Kurogane remembered that one really interesting thing about Fai was how absolutely splifficated the man could and did get almost every night. It was hard to tell if he was more or less annoying when he was like that. He'd be serious one second, and the next, dancing around and trying to get Kurogane to dance with him.

"This isn't some pansy club," the bootlegger announced to a near-empty room, only the staff still there to clean up. "I'm not dancing with you."

Fai did the Charleston around empty tables, arms swinging, legs stepping back and forth, laughing at the entire world for not seeing how much fun this could be. "I could put on a skirt and a necklace, if you're only going to dance with the dames," he said, and did the Bunny Hug, grinning suggestively. Kurogane turned red and washed the glasses with more ferocity than they really deserved.
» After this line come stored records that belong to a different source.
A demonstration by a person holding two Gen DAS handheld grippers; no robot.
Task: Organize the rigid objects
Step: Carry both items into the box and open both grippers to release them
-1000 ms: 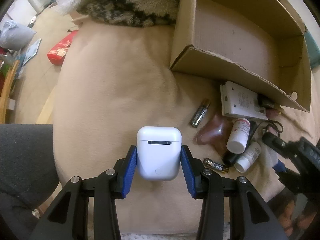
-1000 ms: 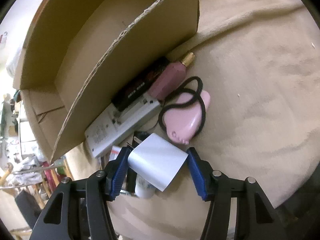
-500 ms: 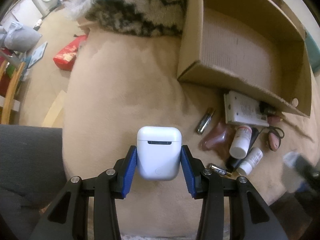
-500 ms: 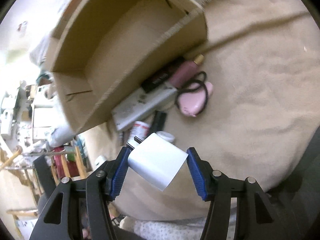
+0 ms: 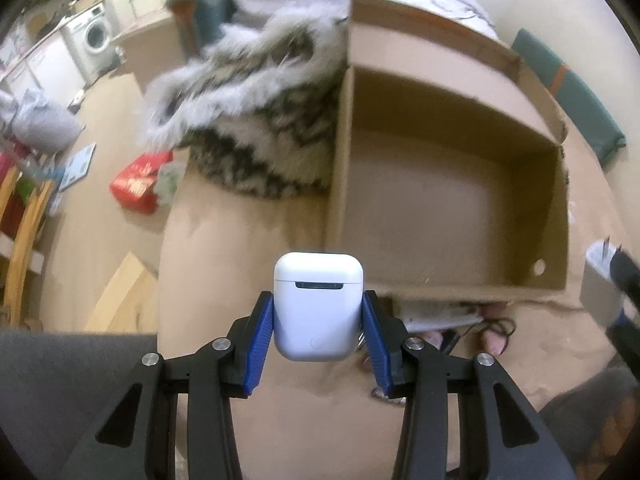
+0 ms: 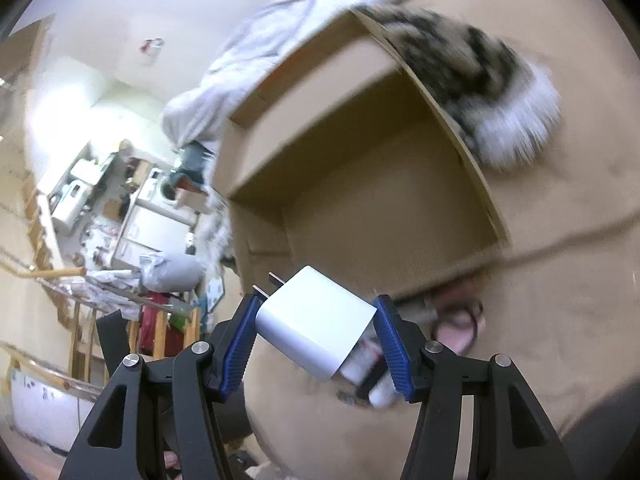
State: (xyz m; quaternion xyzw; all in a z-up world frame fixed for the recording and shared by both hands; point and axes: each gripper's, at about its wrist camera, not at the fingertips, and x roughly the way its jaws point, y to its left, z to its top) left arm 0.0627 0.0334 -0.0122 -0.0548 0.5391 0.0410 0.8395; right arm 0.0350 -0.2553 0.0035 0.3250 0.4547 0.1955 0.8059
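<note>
Carrying is the step in hand: the white earbud case (image 5: 318, 306) is pinched upright between the blue pads of the left tongs (image 5: 318, 336), just short of the near wall of the open cardboard box (image 5: 448, 216), and the white plug adapter (image 6: 316, 324) is pinched tilted in the right tongs (image 6: 316, 340), prongs up-left, also at the box's near side. The box floor appears bare. Loose items (a pink piece, a small white bottle, others blurred) lie on the beige blanket (image 5: 256, 240) against the box's near wall. The next move probably calls for passing each load over that wall, lowering it inside, and spreading the tongs only once it rests on the floor, keeping the two loads apart.
</note>
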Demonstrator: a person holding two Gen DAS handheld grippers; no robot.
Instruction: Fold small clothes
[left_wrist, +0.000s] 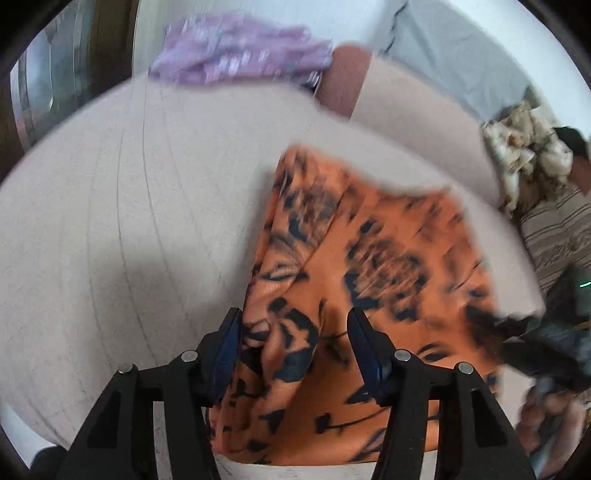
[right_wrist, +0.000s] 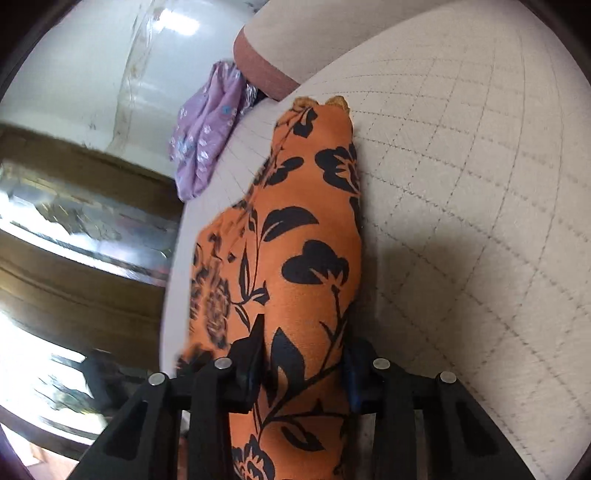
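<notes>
An orange garment with a black flower print (left_wrist: 369, 266) lies on a beige quilted cushion (left_wrist: 129, 221). My left gripper (left_wrist: 295, 339) hangs over its near edge with jaws apart and cloth bunched between them. In the right wrist view the same garment (right_wrist: 295, 229) is lifted and draped. My right gripper (right_wrist: 303, 350) is shut on a fold of it, cloth filling the gap between the fingers. The right gripper also shows as a dark blur at the garment's right edge in the left wrist view (left_wrist: 535, 343).
A purple flowered garment (left_wrist: 236, 48) lies at the cushion's far edge, also in the right wrist view (right_wrist: 207, 133). A bolster with a brown end (left_wrist: 343, 81) lies behind. A crumpled pale patterned cloth (left_wrist: 524, 155) is at the right. Wooden furniture (right_wrist: 74, 240) stands beyond the cushion's left edge.
</notes>
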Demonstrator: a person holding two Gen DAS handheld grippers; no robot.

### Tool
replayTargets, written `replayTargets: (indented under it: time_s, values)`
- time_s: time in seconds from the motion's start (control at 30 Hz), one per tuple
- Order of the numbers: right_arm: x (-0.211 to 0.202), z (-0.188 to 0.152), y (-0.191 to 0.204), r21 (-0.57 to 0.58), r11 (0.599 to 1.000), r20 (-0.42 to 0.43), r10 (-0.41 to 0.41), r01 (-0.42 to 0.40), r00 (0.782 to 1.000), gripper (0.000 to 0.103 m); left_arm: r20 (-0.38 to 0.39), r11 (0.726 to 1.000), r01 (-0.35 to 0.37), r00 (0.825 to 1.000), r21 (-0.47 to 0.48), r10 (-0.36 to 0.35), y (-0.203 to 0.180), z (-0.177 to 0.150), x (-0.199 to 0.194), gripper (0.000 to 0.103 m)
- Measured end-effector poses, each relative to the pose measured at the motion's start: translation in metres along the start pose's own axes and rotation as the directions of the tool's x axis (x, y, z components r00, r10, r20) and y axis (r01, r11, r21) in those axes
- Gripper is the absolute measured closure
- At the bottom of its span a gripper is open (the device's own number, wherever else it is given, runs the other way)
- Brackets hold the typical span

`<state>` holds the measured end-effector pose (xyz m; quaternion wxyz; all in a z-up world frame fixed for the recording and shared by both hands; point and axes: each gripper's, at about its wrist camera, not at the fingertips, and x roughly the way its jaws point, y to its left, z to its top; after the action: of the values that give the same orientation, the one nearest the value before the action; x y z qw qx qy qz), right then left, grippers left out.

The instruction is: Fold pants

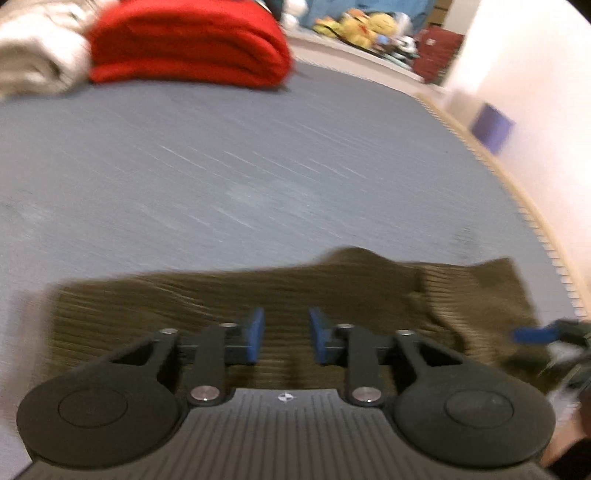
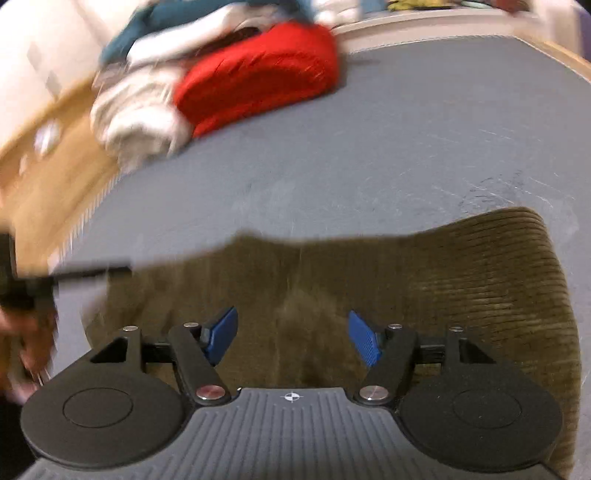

He decided that maybe the violinist didn't quite deserve to be strangled with his own violin strings, if only because it'd be an insult to such a great-sounding instrument.


Splifficated, ossified, zozzled, canned, corked, tanked, primed, scrooched, jazzed, plastered, owled, embalmed, lit, potted, or fried to the hat – Drunk.

Panst club - Gay bar

Charleston - Popular dance in the 1920s, considered fairly provocative for the time.

Bunny hug - Similar to grinding.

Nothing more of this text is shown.